Every line below containing the word "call" should be found and copied.

# # # #

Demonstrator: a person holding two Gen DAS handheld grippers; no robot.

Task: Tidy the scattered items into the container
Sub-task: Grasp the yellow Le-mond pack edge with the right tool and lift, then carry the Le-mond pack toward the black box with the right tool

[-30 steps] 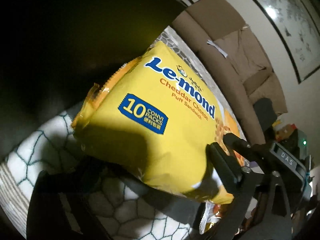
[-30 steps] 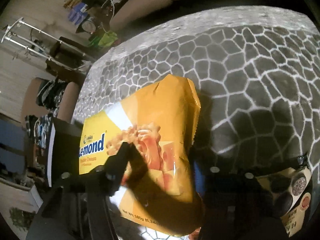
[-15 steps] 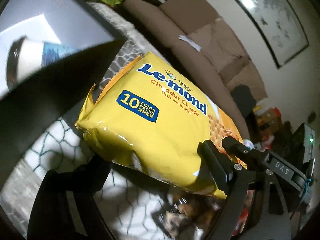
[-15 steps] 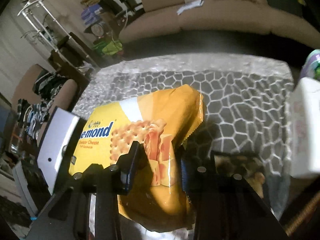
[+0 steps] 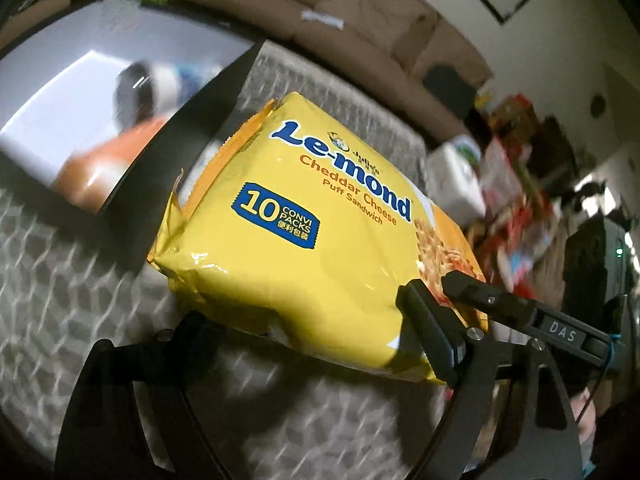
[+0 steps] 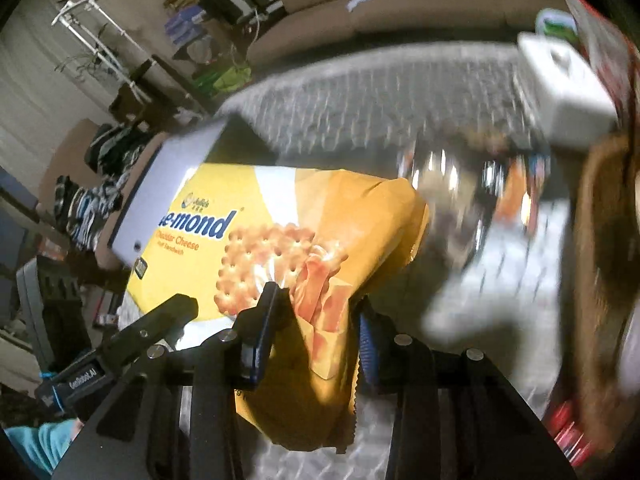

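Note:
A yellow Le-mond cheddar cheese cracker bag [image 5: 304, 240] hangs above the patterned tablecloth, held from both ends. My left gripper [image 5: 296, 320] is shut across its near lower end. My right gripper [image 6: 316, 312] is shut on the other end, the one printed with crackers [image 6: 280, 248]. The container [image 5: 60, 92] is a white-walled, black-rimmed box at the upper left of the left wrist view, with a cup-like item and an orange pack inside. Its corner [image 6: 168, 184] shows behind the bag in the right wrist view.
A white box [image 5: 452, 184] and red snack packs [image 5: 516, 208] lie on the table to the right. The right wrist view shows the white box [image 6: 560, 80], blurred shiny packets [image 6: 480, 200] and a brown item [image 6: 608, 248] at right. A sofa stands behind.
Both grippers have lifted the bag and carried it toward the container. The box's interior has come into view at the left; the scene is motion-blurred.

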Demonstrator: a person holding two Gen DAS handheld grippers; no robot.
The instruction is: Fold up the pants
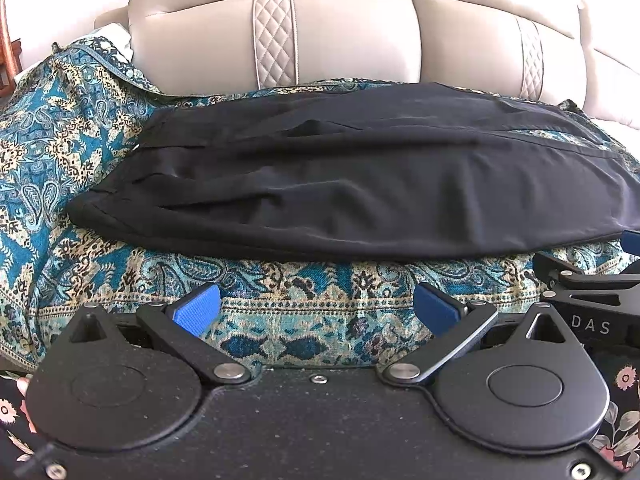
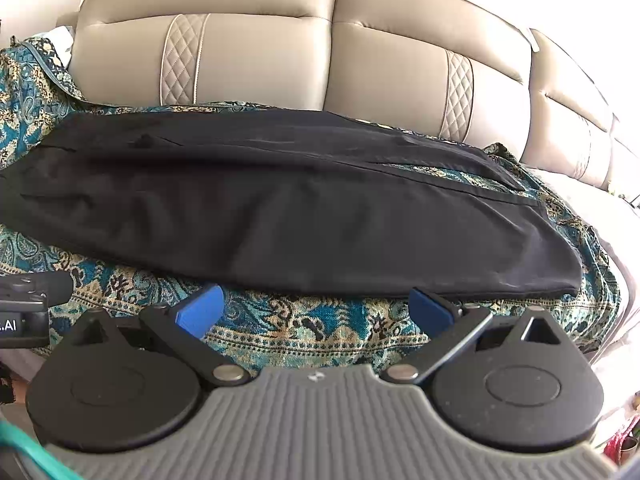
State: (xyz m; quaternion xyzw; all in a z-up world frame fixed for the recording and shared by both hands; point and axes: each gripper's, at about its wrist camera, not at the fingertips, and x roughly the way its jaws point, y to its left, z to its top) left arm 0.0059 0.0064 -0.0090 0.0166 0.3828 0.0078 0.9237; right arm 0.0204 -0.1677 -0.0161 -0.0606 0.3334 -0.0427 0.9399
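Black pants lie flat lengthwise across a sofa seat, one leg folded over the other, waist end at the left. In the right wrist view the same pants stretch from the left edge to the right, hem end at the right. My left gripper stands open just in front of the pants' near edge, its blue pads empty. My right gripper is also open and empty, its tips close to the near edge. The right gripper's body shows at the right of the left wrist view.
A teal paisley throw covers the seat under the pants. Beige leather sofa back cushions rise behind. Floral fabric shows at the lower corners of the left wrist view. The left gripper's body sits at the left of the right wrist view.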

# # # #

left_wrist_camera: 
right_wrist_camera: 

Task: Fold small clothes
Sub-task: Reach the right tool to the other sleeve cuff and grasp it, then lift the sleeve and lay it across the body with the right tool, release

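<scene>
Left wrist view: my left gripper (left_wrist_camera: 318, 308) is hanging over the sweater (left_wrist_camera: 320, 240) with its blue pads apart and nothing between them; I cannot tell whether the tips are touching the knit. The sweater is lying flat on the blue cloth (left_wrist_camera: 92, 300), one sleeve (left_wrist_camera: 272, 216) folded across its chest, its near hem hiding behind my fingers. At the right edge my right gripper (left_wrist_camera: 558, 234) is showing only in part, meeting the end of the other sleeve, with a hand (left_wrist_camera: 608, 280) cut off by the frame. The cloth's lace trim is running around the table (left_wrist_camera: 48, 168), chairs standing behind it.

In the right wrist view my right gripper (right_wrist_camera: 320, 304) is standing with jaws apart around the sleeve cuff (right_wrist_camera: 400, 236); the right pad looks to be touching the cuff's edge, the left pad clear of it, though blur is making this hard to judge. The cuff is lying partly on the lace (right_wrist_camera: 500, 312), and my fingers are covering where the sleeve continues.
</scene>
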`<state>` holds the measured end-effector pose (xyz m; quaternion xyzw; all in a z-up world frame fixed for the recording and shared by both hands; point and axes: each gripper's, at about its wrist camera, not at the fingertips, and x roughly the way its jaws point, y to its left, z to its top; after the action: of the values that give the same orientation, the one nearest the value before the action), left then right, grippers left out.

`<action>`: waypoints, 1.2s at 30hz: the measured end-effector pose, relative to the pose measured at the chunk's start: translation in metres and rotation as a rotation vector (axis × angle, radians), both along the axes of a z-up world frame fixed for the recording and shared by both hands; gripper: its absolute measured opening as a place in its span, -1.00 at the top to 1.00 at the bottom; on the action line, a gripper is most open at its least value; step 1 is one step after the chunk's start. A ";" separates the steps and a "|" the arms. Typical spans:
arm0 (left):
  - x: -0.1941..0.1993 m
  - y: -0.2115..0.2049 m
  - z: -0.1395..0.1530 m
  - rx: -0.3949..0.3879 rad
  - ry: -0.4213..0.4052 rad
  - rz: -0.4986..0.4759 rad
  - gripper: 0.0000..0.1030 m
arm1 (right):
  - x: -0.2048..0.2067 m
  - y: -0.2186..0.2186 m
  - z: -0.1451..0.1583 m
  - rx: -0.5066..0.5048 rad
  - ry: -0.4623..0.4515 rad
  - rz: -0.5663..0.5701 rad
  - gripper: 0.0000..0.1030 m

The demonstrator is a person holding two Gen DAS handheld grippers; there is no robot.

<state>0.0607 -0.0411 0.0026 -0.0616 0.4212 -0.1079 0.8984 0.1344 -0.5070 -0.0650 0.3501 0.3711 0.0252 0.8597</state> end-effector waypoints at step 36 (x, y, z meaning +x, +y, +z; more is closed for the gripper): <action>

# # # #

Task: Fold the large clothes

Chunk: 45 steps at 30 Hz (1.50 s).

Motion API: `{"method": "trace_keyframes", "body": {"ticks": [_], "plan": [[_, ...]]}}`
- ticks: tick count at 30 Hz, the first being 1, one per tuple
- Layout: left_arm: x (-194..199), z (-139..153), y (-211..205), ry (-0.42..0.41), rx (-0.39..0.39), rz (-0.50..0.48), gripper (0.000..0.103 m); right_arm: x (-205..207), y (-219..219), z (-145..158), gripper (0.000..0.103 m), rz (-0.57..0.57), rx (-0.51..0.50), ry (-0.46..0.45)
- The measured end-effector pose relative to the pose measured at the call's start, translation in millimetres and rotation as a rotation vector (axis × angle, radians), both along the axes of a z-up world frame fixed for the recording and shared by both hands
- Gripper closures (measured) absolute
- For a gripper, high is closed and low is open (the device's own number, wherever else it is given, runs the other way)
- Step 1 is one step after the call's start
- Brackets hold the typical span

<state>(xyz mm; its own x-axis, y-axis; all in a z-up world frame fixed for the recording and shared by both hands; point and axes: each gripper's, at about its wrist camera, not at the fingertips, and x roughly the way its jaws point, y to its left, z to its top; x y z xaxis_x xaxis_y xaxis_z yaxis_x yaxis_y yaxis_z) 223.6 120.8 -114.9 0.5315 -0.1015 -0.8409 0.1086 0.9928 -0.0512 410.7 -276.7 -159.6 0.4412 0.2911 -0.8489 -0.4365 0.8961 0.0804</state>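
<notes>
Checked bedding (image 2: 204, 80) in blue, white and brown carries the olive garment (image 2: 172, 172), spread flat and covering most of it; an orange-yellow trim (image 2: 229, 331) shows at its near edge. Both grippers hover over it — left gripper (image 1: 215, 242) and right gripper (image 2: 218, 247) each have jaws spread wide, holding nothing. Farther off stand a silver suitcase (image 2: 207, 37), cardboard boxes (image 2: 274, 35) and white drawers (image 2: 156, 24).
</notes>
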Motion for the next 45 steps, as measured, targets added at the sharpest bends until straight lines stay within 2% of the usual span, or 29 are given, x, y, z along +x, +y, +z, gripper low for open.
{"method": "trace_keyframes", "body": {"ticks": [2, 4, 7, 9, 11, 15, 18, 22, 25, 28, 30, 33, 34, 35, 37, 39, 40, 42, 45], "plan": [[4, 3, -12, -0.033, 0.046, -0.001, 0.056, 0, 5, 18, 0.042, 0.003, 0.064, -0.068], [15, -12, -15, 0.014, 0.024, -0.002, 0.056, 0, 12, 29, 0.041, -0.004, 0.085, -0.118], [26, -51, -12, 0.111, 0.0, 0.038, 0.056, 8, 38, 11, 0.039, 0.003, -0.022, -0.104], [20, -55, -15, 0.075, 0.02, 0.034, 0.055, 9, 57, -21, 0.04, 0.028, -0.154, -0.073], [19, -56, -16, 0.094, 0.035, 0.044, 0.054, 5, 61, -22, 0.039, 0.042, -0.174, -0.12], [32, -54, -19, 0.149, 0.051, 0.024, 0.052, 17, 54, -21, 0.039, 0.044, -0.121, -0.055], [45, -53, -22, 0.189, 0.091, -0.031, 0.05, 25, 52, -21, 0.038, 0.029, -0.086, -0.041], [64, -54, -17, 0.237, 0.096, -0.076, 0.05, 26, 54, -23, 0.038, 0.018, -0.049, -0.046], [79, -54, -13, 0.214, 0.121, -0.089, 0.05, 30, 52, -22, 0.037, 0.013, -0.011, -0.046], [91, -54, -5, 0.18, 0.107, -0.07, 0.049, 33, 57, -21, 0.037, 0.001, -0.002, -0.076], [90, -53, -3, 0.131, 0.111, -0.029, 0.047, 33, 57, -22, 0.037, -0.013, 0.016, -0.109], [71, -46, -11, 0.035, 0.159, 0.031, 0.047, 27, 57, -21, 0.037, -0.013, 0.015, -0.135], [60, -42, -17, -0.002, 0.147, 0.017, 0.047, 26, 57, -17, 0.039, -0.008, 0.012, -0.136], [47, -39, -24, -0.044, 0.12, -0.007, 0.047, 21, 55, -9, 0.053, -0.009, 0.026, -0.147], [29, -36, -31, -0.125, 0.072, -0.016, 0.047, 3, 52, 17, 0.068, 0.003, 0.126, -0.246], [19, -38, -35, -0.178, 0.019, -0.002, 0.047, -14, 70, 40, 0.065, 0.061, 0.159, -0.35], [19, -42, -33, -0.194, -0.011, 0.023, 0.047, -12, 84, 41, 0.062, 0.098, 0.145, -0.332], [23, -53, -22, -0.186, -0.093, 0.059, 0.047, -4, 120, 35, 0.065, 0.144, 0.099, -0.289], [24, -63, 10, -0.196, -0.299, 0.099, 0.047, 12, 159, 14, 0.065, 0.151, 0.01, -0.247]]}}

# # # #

▶ **Result of the task**
- The measured end-effector pose relative to the pose measured at the call's start, translation in millimetres and rotation as a rotation vector (axis × angle, radians), both along the axes of a z-up world frame fixed for the recording and shared by both hands
- Step 1 is one step after the call's start

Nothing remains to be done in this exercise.